▶ **WORK TO BE COMPLETED**:
The lines below, from the one holding "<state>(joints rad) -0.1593" through the final line, are to be copied exactly, with no other lines and no pictures.
(Beginning of MATERIALS PROVIDED)
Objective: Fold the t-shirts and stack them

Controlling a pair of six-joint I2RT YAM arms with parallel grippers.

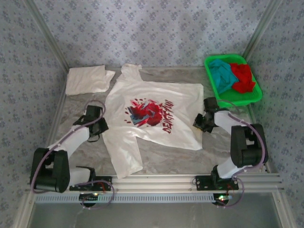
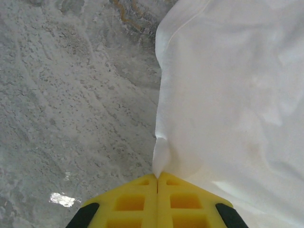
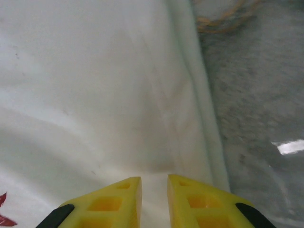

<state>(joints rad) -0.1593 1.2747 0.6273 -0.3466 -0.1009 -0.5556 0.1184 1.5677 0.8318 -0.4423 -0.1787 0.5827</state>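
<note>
The left claw (image 2: 157, 176) is closed tight, its two yellow fingers (image 2: 130, 202) pressed together with a small peak of white cloth pinched at their tips. That cloth is the left edge of the printed white t-shirt (image 1: 152, 114), which runs off to the right in the left wrist view, while bare grey marbled counter (image 2: 71, 95) lies to the left.

The right claw (image 3: 154, 183) sits over the opposite edge of the same shirt, beside the hem. Its jaws stand a narrow gap apart with white cloth showing in the gap; whether they actually pinch the fabric I cannot tell. A sliver of the red print shows at the lower left of the right wrist view.

From the top view, the printed shirt is spread across the middle of the counter, with the red-and-blue splash and red lettering facing up, the collar towards the far left and one sleeve trailing towards the near edge. The two claws flank it, one at each side.

A folded white t-shirt (image 1: 88, 79) lies at the far left corner, just beside the printed shirt's collar. At the far right stands a green basket (image 1: 254, 97), with a teal t-shirt (image 1: 221, 73) and a red t-shirt (image 1: 243, 77) heaped inside it.
</note>
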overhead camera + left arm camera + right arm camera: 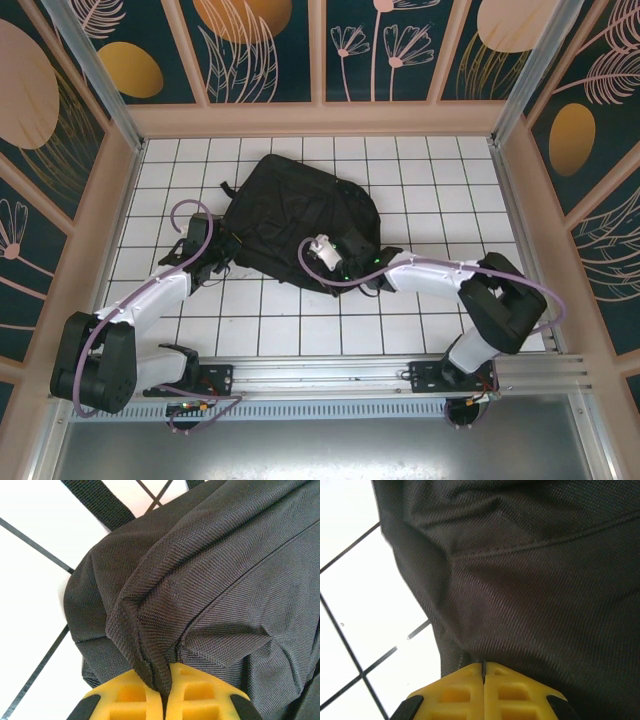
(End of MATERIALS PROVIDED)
▶ **REPLY**:
<state>(joints rad) -0.1593 1.2747 0.6273 -0.3466 -0.1009 -0.5556 0.1184 1.5677 0.8318 -0.4423 -0.1787 0.5827</state>
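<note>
The left claw (image 2: 157, 176) is closed tight, its two yellow fingers (image 2: 130, 202) pressed together with a small peak of white cloth pinched at their tips. That cloth is the left edge of the printed white t-shirt (image 1: 152, 114), which runs off to the right in the left wrist view, while bare grey marbled counter (image 2: 71, 95) lies to the left.

The right claw (image 3: 154, 183) sits over the opposite edge of the same shirt, beside the hem. Its jaws stand a narrow gap apart with white cloth showing in the gap; whether they actually pinch the fabric I cannot tell. A sliver of the red print shows at the lower left of the right wrist view.

From the top view, the printed shirt is spread across the middle of the counter, with the red-and-blue splash and red lettering facing up, the collar towards the far left and one sleeve trailing towards the near edge. The two claws flank it, one at each side.

A folded white t-shirt (image 1: 88, 79) lies at the far left corner, just beside the printed shirt's collar. At the far right stands a green basket (image 1: 254, 97), with a teal t-shirt (image 1: 221, 73) and a red t-shirt (image 1: 243, 77) heaped inside it.
</note>
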overhead camera + left arm camera + right arm camera: 

This finishes the exercise.